Suranne Jones talks about her role in the saucy ITV1 drama Strictly Confidential.
Tell us about the show?
It’s called Strictly Confidential and it’s about Sex Therapists. My character is a Sex Therapist along with her brother-in-law Greg and they deal with all sorts of problems ranging from Vaginismus to cyber sex addicts. Kay’s writing is very real and there are so many different levels to the drama. It’s an emotional rollercoaster and is absolutely thrilling.
What is your character, Linda, like?
She’s an ex-cop who used to be in a relationship with a woman. She left the force because every time she saw a dead body it made her queasy and emotionally upset her so she retrained as a sex therapist. She met a guy called Greg, who is also a Sex Therapist, and quite fancied him but he was married. So she ended up marrying his brother, Richard, who’s the complete opposite to Greg. Richard does a lot of outdoorsy sort of sports and they travel around together, but she still quite fancies his brother really. She’s desperate for a child and is devastated when she discovers Richard is infertile. They look into other areas and decide on a sperm donor. She and her husband ask his brother, Greg, to be the donor which causes all kinds of problems.
Did you research the role of a Sex Therapist?
I met up with Kay who had spoken to a lot of Sex Therapists and I watched some DVDs of real therapy sessions with real problems, showing how the therapists spoke to people.
How does it feel to be appearing in a drama written by Kay Mellor?

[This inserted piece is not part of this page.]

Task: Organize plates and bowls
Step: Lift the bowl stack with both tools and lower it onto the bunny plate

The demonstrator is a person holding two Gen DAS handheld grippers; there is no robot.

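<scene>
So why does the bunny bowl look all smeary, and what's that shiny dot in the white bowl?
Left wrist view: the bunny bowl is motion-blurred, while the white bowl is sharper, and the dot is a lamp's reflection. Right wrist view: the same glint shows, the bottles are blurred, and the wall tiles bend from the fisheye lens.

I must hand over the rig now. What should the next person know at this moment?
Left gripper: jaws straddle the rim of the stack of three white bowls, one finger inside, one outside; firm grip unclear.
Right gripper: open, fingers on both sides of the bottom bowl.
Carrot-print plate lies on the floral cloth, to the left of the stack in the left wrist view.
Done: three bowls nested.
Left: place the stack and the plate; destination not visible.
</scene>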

Kay’s writing is so great on so many different levels in that it’s funny and sad all at the same time. There’s stuff going on that’s quite tragic and some people work things out, other people don’t…for example there’s a guy who wants to go and swing and his wife doesn’t want to do that…It really just opens up a whole can of worms I think, and it’s dealt with in a fantastic way. I went out for dinner with Kay recently and I was reminded of the Band Of Gold characters and the scene with the rubber gloves and the boiling water, and the actress Cathy Tyson, and it just struck me as I sat opposite her ‘God, this is great’. I’ve loved her work for a long time and to be the lead in this show with such a great cast and brilliant writing and it’s such a strong part for a woman as well, it’s fantastic!

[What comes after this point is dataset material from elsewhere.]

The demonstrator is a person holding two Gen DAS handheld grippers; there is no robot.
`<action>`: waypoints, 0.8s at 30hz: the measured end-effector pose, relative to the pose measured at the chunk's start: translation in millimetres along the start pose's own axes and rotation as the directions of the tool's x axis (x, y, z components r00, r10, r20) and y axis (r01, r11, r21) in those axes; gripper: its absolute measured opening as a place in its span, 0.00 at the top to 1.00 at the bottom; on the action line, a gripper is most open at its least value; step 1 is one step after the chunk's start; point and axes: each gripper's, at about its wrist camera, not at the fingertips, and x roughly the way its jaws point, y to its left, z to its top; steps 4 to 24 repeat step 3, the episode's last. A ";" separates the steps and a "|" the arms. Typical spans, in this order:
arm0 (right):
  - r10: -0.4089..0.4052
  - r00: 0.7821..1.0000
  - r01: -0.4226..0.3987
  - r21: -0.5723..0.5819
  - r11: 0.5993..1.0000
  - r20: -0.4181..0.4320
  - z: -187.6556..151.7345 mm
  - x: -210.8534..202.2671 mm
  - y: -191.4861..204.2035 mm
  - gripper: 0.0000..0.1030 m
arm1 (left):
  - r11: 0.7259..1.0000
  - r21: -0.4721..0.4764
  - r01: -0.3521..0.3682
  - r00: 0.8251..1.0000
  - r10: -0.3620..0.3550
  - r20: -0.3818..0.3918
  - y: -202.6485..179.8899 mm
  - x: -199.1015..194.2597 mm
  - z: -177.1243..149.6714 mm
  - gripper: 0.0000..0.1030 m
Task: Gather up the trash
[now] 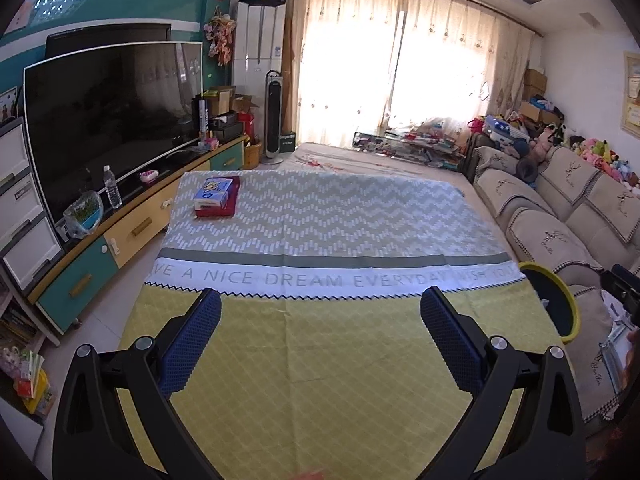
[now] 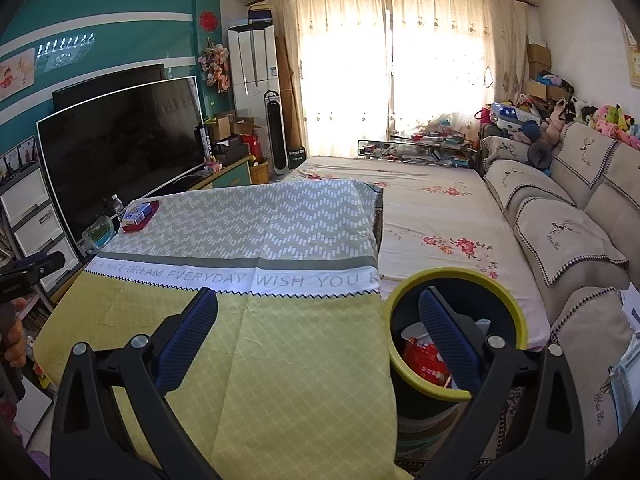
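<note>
Both grippers, left and right, stood released and empty above the yellow patterned tablecloth. Crumpled red trash lay inside the yellow-rimmed black bin, near right, probably placed for short drops. A blue-and-red carton remained far left.

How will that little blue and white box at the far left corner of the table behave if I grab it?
The blue and white box looks like printed cardboard, so probably light and fairly stiff, though a hard squeeze might crush it. It rests on a flat red box, so it could slide off if pushed. Its flat faces should suit the open left gripper.
</note>
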 end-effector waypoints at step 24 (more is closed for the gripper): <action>0.039 0.998 -0.040 -0.015 0.999 -0.039 22.9 47.6 13.5 0.07 | 0.999 -0.018 -0.044 0.997 0.042 -0.065 22.1 55.8 18.4 0.05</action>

Is this darker than some of Kay’s other dramas?
It’s darker yes, but it has lightness within it. There’s lots of sex, lots of sex talk, dead bodies, there’s a murder, there’s nakedness…So I’d say it was slightly darker than say Fat Friends I suppose.
What’s it like being at the centre of a love triangle?
Both Tristan Gemmill and Cristian Solimeno are big and beautiful and very, very good. It’s quite easy for me to be in the middle of those two so it’s great.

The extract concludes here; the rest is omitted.